AI is Bringing a Generational Change to the RegTech Industry

Financial regulation has become much more complicated since the Global Financial Crisis a little over a decade ago. The kind of data that is of interest to those who supervise regulated activities is more abundant, diverse, and dynamic than it has ever been. As markets become more international, regulators must oversee entities that span two generations – the traditional and the digitally native, the local, and the naturally multi-lingual.

The Hong Kong Monetary Authority (HKMA) announced in November that it has developed a two-year roadmap to promote RegTech adoption in the Hong Kong banking sector. The HKMA cited “banks’ evolving business models, regulatory initiatives in response, and a challenging external environment” as factors driving the need for fresh technology solutions.

HKMA’s assessment holds equally true for capital markets. In securities regulation, changes include the growing number and diversity of listed companies, the increasing complexity of required disclosures (for example, on ESG topics), and a robust pipeline of first-time public market issuers fresh from a recent IPO.

All of these trends point towards a need for more sophisticated and responsive regulatory oversight tools. The adoption of digital standards and automation to improve regulatory capacity and effectiveness is already a minimum expectation. Experiments with ever more sophisticated regulatory AI, meanwhile, are rightfully gaining momentum.

Regulators Embrace AI

Like it or not, data-heavy documents remain the lifeblood of regulatory practice, even as investors increasingly use real-time predictive analytics and market sentiment. Financial disclosures contain a treasure trove of crucial insights into the health and activities of reporting companies.

There have been efforts over the years to standardize financial reporting and make the volumes of data therein more accessible. Even the optimists, however, will admit that conveying a true and faithful picture of the quarterly ups and downs of the fortunes of a business takes more than a checklist.

The tone of the management’s narrative, an innocuous-looking acquisition, an easy-to-miss but crucial footnote, the biography of a new director – a few sentences might unlock essential insight into the affairs, stability, and potential risks of a regulated company. Reading, contextualizing, and interpreting corporate filings is, therefore, a continuing focus of frontline RegTech efforts around the world.

AI can help regulators digest more information in less time, build data-rich knowledge maps of their markets, zero in on areas that require surveillance focus and detect themes to guide their own strategy and resourcing. If well designed, an AI model’s accuracy improves with time, as it learns from its errors with some guidance from its teachers.

This is easier said than done. Even the most comprehensive regulatory filings are unstructured. Moreover, reading pages like a human are not enough. It is important to recognize the difference between disclosure and compliance. Determining whether what is written is accurate, or if required information has been excluded, is a formidable challenge that requires training AI models in the kind of contextualization that can evade even the most experienced of human regulators.

Therefore, few RegTech AI models have so far succeeded in taking over human regulatory workloads consistently and rigorously.

Examining Annual Reports

At Hong Kong Exchanges and Clearing (HKEX), they have set out to build an AI algorithm that could not only read unstructured data from the most complex of corporate filings but also infer sufficient context to make an assessment about the substance of those documents.

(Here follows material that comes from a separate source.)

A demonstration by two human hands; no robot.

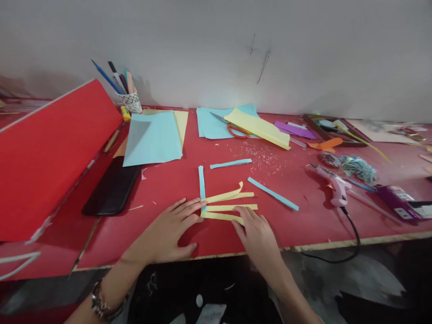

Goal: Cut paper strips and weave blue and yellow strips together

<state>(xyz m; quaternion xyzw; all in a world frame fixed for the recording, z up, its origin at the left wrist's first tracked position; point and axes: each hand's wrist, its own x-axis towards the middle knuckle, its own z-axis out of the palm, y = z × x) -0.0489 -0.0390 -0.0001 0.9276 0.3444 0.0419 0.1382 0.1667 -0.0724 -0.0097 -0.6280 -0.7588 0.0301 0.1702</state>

The documents we chose were annual reports. They monitor annual reports of more than 2,500 companies listed on our markets to check that each company is disclosing the relevant information that the Listing Rules require of them. Historically, this has been done manually, using a thematic and sample-based approach.

They trained their AI to look for content that was rarely straightforward. For example, listed companies must disclose the attendance record of their directors in board meetings during the year. This information may be presented in a graphic, next to a board member’s photo, in prose, a table, or it may be missing from the report.

A change in board membership during the year could explain a poor attendance record, but so could a director’s absenteeism. They trained the model to read and analyze attendance data, as well as information related to more than 100 different Listing Rules.

The resulting platform has boosted the breadth, speed, and accuracy of our ability to assess annual reports for compliance, leading to significant savings in manpower.

Enhanced Efficiency and Transparency

This AI model will help create even more valuable and comprehensive analyses, which can translate into effective guidance for how listed companies can improve their disclosures, and ultimately ensure higher quality information for investors. They plan to continue exploring further applications of our new system.

Their RegTech experiment taught them that by doing certain tasks previously entrusted to humans, AI can improve transparency, reporting quality, and confidence in the securities markets, in line with our mission to ensure a resilient and robust market for all.